Home remedies for Alzheimer’s disease
- Butcher’s broom promotes healthy circulation.
- Ginkgo biloba extract, taken in liquid or capsule form, act as an antioxidant and increases blood flow to the brain.
- Kava kava and St. John’s wort help calm people who anger easily.
- Vitamin E supplements to prevent red blood cell destruction, thereby maintaining oxygen blood flow to the brain.
- Valerian root improves sleep patterns when taken at bedtime.
- The Chinese herb qian ceng ta (Huperzia serata) increases memory retention. This is the same herb that is the source of huperzine A, and it is also known as club moss. Pure and standardized extracts of this herb have been shown to increase clearheadedness, language ability, and memory in a significant percentage of subjects with Alzheimer’s disease.
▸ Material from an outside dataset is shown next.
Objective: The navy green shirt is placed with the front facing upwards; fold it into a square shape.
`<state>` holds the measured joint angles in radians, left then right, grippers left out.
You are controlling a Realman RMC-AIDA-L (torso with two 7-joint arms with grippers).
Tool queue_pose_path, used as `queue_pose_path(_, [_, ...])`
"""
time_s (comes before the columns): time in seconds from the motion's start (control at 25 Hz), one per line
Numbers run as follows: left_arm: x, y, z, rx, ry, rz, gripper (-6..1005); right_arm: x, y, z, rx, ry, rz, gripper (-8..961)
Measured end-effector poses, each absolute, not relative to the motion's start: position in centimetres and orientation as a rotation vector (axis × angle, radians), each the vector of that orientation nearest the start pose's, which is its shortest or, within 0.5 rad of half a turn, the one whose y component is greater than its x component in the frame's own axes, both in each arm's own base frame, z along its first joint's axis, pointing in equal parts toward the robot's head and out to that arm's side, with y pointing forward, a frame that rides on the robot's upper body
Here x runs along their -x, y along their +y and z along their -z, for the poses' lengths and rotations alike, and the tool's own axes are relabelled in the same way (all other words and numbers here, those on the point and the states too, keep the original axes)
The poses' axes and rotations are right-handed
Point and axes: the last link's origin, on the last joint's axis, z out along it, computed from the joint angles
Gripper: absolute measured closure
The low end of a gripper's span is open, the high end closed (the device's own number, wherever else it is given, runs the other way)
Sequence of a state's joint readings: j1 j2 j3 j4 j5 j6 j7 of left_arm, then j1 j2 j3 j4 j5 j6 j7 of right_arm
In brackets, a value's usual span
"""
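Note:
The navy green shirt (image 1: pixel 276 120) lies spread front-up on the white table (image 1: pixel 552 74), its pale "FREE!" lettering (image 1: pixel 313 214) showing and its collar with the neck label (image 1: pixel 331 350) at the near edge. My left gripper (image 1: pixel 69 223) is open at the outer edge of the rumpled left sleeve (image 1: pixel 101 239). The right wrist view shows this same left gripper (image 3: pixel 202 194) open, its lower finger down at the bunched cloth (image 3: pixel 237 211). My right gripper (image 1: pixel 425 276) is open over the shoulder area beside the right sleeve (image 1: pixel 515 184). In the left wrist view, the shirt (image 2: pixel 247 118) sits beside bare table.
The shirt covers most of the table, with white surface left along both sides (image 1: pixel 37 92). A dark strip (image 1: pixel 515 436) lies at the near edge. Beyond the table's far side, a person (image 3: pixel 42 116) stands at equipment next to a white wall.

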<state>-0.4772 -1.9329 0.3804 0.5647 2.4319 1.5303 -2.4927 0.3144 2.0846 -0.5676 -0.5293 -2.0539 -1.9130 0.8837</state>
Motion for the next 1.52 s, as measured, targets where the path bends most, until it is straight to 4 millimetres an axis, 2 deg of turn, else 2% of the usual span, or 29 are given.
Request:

It is a potent blocker of acetylcholinesterase, an enzyme that regulates the activity of acetylcholine, which is an important chemical of the brain that maintains healthy learning and memory functions.
- Take a fish oil supplement which contains a daily dosage of 1,000mg of DHA. Supplies essential fatty acids.
- Include plenty of fiber in your diet. Try oat bran or rice bran.
Alzheimer’s Disease Prevention
At this time, there is no known way to prevent Alzheimer’s disease. While none of these products or substances have been proven to prevent Alzheimer’s disease, researchers are studying the possibility that you may be able to reduce your risk of developing Alzheimer’s disease or delay the onset of the disease by:
- Avoid alcohol, cigarette smoke, processed foods, and environmental toxins, especially metals such as aluminum and mercury. Smoking more’ than doubles the risk of developing dementia and Alzheimer’s disease, according to a study published in the British medical journal The Lancet. While recent studies have not substantiated a connection between aluminum and Alzheimer’s disease, it is still wise to avoid aluminum intake as much as possible. All metals in excess are toxic to the body.
- Using your brain, remaining busy, writing, reading and learning new things are important overall factors in staying sharp and preventing mental disorders.
- The signs of alcohol abuse and the symptoms of Alzheimer’s can be very similar. For example, actress Rita Hayworth, who had Alzheimer’s disease, was at first thought to be an alcoholic.
- Experts say that it is in an individual’s best interest to be told as soon as there is reason to suspect a diagnosis of Alzheimer’s disease. Early warning cannot prevent the disease, but it gives people time to settle their affairs and make informed judgments about future care and other matters.
- Ensure medication is closely supervised, it’s very easy for the person with Alzheimer’s disease to forget they have had their medication, and take it again repeatedly.
- In a number of retrospective studies, regular physical exercise has appeared to be inversely related to the development of Alzheimer’s. The Alzheimer’s risk of those exercising regularly was half that of the least active. This research is consistent with the observation that virtually all measures designed to promote cardiac fitness and reduce stroke risk also seem to reduce Alzheimer’s risk.